**REQUIREMENT**
Set down the data below exactly; pictures stay out.

**STORED DATA**
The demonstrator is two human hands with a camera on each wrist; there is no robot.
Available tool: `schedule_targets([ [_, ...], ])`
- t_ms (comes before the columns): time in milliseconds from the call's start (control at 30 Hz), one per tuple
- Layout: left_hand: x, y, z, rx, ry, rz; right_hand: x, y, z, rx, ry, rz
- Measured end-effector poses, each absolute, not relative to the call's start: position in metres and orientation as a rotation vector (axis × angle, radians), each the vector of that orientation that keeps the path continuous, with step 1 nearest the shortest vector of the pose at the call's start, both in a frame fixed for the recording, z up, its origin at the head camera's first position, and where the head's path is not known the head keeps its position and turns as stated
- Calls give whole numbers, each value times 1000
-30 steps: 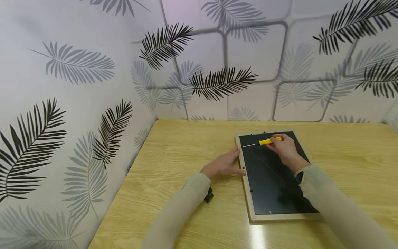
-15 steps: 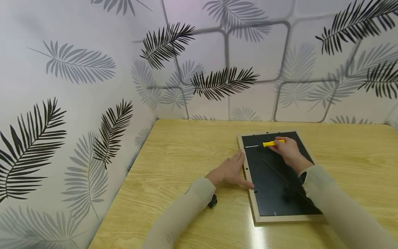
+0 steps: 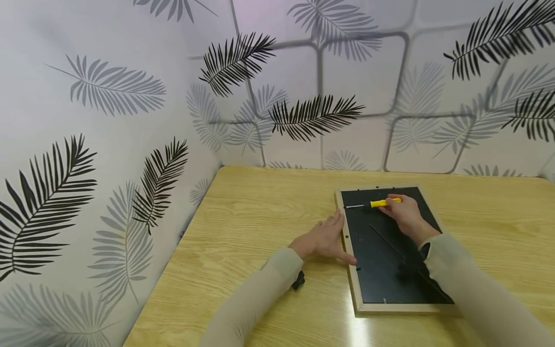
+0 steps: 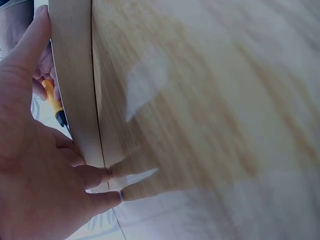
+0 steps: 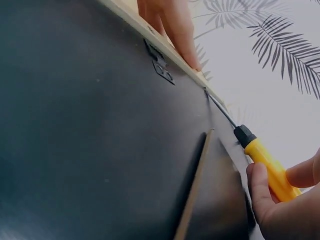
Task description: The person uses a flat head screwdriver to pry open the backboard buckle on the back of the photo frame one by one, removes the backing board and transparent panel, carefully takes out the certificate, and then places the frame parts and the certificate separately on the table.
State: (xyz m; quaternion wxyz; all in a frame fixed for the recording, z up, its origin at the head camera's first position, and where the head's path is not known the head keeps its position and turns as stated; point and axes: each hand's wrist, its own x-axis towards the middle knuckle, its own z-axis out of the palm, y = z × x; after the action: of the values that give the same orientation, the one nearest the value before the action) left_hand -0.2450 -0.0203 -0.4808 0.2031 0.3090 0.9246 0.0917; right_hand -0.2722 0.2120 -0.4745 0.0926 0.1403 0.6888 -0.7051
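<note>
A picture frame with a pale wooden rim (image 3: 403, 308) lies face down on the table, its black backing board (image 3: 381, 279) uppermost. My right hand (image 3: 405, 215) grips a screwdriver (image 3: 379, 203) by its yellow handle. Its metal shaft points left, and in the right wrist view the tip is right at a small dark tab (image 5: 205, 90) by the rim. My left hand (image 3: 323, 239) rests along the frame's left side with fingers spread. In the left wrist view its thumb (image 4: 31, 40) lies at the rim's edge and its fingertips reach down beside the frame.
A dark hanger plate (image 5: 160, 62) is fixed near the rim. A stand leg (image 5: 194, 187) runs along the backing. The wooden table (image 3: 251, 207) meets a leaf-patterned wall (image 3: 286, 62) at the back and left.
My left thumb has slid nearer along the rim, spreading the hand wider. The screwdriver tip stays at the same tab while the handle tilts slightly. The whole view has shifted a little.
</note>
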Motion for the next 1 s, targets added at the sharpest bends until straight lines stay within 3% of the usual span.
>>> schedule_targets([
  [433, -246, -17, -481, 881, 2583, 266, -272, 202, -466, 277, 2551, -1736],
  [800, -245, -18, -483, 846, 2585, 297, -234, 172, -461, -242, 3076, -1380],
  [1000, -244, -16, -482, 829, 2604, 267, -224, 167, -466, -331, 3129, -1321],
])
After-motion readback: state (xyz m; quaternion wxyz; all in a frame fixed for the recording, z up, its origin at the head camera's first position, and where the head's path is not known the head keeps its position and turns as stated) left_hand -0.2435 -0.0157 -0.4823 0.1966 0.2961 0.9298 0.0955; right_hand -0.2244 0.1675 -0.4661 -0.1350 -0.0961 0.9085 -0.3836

**ANSWER SPACE**
The demonstrator is two human hands with a camera on each wrist; there is no robot.
Available tool: `schedule_targets([ [_, ...], ])`
- t_ms (comes before the columns): time in milliseconds from the call's start (control at 30 Hz), one per tuple
- Layout: left_hand: x, y, z, rx, ry, rz; right_hand: x, y, z, rx, ry, rz
- Measured end-effector poses, each absolute, not relative to the call's start: position in metres and orientation as a rotation vector (axis × angle, radians), each the vector of that orientation that keeps the path continuous, with step 1 nearest the shortest vector of the pose at the call's start, both in a frame fixed for the recording, z up, its origin at the head camera's first position, and where the head's path is not known the head keeps its position and turns as stated
- Calls give whole numbers, each value times 1000
-30 steps: 
-15 steps: 
+0 steps: 
+0 steps: 
+0 steps: 
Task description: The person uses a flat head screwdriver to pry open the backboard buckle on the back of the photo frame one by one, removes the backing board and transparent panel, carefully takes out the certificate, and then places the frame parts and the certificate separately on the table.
State: (xyz m; quaternion wxyz; all in a frame fixed for the recording, z up, its origin at the head camera's first position, and where the head's path is not known the head keeps its position and turns as stated; point and axes: each hand's wrist, its own x-axis towards the middle knuckle, its own z-axis out of the palm, y = z × x; after the action: of the values that give the same orientation, the one nearest the value before the action) left_hand -0.2450 -0.0203 -0.4808 0.2031 0.3090 0.9246 0.0917; right_hand -0.2722 0.2120 -0.4745 0.0926 0.1403 0.6888 -0.7051
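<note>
A picture frame with a pale wooden rim (image 3: 403, 308) lies face down on the table, its black backing board (image 3: 381, 279) uppermost. My right hand (image 3: 405, 215) grips a screwdriver (image 3: 379, 203) by its yellow handle. Its metal shaft points left, and in the right wrist view the tip is right at a small dark tab (image 5: 205, 90) by the rim. My left hand (image 3: 323, 239) rests along the frame's left side with fingers spread. In the left wrist view its thumb (image 4: 31, 40) lies at the rim's edge and its fingertips reach down beside the frame.
A dark hanger plate (image 5: 160, 62) is fixed near the rim. A stand leg (image 5: 194, 187) runs along the backing. The wooden table (image 3: 251, 207) meets a leaf-patterned wall (image 3: 286, 62) at the back and left.
My left thumb has slid nearer along the rim, spreading the hand wider. The screwdriver tip stays at the same tab while the handle tilts slightly. The whole view has shifted a little.
</note>
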Motion for the next 1 s, targets added at the sharpest bends until straight lines stay within 3% of the usual span.
>>> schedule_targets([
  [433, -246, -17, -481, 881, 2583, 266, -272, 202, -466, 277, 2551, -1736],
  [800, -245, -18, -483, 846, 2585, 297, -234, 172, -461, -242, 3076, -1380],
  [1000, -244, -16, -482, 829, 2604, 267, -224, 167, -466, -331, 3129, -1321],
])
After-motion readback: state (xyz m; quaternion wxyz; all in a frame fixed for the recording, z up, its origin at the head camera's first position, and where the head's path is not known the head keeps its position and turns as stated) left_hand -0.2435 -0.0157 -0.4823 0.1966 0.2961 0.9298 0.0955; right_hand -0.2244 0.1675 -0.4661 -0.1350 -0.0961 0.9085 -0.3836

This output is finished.